Anchor her up, Matey!
My parents left this morning at 4 am for their own flight to Hawaii. Mine doesn't leave until noon. I wandered downstairs and realized with a shock that the kitchen table was empty. Though I often roll my eyes and sigh at my doting mother, who leaves me little "have a good day!" notes inside my lunch bag... even at my ripe old age of 24, NOT having the goodbye note on the kitchen table felt jarring somehow.
This morning was all about absence of things. And how the absence itself can sometimes be a palpable presence.
I felt that presence all too keenly. I was feeling petulant that my parents hadn't left me a goodbye note. No guy has ever left me in the middle of the night, so for that, perhaps I should be thankful. But I imagine this is what it must feel like. The sudden surprise of being alone. The search for a goodbye note. And the lack of results. I thought about the weekend as I showered, and about my dad's newfound sense of mortality. A family friend, Mr. Gao, had passed away about a week ago, prompting my dad to have talks with me about him and mom's impending age. I scoffed at him. He's 54 years young! He has nothing to worry about! He told me I didn't understand. And he was right, I didn't really understand. He's my dad. He can fix anything that goes wrong in the world. Anything. In the shower, I started to idly wonder, what would it really be like if my dad was to pull a Mr. Gao? We'd have to divvy up the assets of course, I reasoned. My brother and I could probably share the house. I'd be living in it and showering in an empty house... like I am now... Then the significance of it set in. Who would take care of my dad's garden? And his roses? The only thing I'm good for is pulling up plants. I can't keep them alive very well. Hot tears sprang up immediately. My dad's garden... That's what he would leave behind if he was to suddenly go. And I wouldn't even be able to take care of it for him. There'd be no mom and dad. No mom and dad. The enormity of that began to hit me, and I started to feel very small and very alone as I dried myself off from the shower. Sometimes I'm a little too good at playing pretend.
I don't think I give my parents enough credit. Even despite the fact that we fight constantly, and I always claim I'm trying to get away so I can be independent, they are the pillars that hold my life up. After all, I've never known life without them. I felt strangely adrift and lost. I think our parents are our anchors in the sea of life. And I suddenly wished that I would go before both my parents. So I wouldn't have to know life without them. Because even though I'm my father's daughter, I'm also mother's daughter. And it could be a toss-up between my inheriting the Zen personality or the emotional personality, with the odds favoring the latter.
As I wandered around the empty house, I knew my parents were likely safe on a flight to Hawaii. Hopefully safe (I did inhert my dad's sense of Worst Case Scenario coupled with my mom's worrisome nature). But I still couldn't shake that sense of being lost and adrift. All because of the lack of a note that I usually make fun of my mom for. Who's laughing now. Certainly not me.

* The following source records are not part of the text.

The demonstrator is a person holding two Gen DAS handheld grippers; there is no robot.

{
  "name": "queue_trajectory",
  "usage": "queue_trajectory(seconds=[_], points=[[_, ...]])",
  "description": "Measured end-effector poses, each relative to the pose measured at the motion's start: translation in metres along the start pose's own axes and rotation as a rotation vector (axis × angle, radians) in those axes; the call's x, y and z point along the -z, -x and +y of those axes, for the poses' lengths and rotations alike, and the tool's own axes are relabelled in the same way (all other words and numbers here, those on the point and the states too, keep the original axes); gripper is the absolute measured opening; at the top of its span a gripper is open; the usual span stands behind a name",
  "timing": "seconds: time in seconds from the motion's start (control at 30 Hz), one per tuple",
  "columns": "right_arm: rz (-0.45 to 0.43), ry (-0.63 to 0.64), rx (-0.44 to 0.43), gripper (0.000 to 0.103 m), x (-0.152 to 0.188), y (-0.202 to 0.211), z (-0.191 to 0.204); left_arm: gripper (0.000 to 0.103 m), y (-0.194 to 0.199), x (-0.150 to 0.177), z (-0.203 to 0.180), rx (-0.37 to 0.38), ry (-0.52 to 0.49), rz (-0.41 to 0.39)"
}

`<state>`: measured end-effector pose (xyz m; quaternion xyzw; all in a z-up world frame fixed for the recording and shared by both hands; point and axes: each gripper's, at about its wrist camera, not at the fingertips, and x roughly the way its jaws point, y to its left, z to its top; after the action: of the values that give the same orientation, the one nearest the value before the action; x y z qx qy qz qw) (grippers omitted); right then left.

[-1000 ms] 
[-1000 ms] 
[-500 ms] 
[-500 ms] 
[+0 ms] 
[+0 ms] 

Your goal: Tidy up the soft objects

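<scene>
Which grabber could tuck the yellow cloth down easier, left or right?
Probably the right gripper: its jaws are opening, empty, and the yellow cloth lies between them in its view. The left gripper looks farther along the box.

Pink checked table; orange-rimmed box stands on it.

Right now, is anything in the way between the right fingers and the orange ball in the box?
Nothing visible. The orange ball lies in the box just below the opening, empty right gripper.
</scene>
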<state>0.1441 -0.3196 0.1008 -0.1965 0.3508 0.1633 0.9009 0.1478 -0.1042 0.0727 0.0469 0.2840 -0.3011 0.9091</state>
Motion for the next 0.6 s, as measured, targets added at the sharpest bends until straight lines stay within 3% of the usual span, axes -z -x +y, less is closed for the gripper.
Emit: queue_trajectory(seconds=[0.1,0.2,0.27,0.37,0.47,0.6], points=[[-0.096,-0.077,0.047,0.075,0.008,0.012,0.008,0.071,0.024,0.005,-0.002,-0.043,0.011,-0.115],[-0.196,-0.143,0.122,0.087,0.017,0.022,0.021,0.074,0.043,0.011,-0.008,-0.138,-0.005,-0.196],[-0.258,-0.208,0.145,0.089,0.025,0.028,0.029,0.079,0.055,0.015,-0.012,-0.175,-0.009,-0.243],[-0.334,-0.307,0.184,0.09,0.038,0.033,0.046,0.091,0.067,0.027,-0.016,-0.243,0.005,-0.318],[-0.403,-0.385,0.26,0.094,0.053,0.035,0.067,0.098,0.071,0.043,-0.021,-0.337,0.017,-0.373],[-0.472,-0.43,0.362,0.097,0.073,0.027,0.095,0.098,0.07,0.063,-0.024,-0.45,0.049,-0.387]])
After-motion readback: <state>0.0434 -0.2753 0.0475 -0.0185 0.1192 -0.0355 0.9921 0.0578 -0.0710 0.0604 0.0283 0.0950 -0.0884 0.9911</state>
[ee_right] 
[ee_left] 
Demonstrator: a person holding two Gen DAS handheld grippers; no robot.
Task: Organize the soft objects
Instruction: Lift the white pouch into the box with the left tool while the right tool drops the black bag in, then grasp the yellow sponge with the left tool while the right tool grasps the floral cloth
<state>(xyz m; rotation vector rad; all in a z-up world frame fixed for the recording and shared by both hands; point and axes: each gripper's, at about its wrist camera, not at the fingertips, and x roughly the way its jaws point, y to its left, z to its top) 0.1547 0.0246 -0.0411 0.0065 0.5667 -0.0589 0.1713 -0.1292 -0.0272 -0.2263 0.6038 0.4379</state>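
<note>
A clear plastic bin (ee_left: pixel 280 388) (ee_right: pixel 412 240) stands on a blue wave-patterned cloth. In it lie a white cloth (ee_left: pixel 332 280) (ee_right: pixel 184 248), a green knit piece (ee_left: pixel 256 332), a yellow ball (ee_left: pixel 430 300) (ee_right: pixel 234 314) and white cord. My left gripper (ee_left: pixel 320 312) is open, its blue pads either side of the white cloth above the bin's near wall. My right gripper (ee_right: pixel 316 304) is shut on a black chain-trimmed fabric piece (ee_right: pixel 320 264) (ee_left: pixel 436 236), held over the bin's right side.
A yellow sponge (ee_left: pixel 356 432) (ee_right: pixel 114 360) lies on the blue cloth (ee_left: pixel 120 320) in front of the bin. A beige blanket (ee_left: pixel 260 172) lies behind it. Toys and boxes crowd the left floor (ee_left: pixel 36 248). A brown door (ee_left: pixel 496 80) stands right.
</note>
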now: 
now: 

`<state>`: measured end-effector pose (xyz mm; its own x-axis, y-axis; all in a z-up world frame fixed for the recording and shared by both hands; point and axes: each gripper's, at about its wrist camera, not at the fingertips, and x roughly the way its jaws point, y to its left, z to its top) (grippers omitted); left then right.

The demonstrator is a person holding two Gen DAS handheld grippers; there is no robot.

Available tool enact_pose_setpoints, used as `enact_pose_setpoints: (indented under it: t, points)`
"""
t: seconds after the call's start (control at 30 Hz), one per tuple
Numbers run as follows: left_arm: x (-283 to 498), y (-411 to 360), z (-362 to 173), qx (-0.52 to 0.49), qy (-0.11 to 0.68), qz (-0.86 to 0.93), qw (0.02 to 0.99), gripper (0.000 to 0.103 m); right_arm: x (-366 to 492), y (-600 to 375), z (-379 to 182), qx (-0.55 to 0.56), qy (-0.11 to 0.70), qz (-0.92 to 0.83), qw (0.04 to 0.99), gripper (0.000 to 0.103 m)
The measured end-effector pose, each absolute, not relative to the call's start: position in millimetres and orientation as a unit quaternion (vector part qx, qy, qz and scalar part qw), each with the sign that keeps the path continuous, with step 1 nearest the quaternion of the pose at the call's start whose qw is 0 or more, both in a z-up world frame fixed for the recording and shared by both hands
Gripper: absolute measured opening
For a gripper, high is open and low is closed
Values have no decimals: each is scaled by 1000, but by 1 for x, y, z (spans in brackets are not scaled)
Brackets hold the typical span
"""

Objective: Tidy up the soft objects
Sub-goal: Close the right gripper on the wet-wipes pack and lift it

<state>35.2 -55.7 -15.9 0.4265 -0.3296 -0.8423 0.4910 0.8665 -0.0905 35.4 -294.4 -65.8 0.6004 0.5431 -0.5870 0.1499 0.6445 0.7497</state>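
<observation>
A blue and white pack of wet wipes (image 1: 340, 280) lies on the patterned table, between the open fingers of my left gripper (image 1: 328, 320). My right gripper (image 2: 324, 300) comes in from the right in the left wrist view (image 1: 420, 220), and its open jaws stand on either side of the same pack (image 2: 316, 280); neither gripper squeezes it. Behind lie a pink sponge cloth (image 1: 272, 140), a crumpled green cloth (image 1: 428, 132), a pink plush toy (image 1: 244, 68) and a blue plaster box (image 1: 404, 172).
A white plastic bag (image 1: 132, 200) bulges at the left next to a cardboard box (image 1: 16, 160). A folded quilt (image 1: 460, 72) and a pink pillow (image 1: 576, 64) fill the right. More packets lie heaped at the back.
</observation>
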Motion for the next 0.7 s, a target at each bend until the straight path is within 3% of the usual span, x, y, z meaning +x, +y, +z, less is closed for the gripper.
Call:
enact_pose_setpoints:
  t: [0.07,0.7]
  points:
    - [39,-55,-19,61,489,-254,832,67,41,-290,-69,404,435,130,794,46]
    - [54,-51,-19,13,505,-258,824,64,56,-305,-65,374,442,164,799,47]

As I packed up my backpack, I decided that no one should ever be allowed to leave without leaving a note of some sort. A proper goodbye is only polite after all. What if the plane was to crash? Wouldn't they wish they had said goodbye? I was going to have a nice talk with my parents about this when they got back. Then my laptop beeped at me. I had mail. I loaded up my gmail thinking it was a friend wishing me farewell, and instead, blinking at me was an email from.... my mom. I started to laugh. My mom never uses the computer. The only website she knows how to access is Oprah.com. I set up a yahoo account for her last week and taught her how to use it, and apparently, it had stuck!
"Hi sweetheart." It said. I bristled a bit out of habit. I'm no one's sweetheart! I'm not even sweet! But, I was proud of her. "Have a wonderful trip," it continued, "Enjoy, and be careful. Love you, always."
I felt much better. Now I can pack up and go with peace in my heart. I hate to admit it, but maybe I'm a bit of a mush. Maybe I'll leave my mom a little farewell email myself, so she can have something in her inbox when she gets back.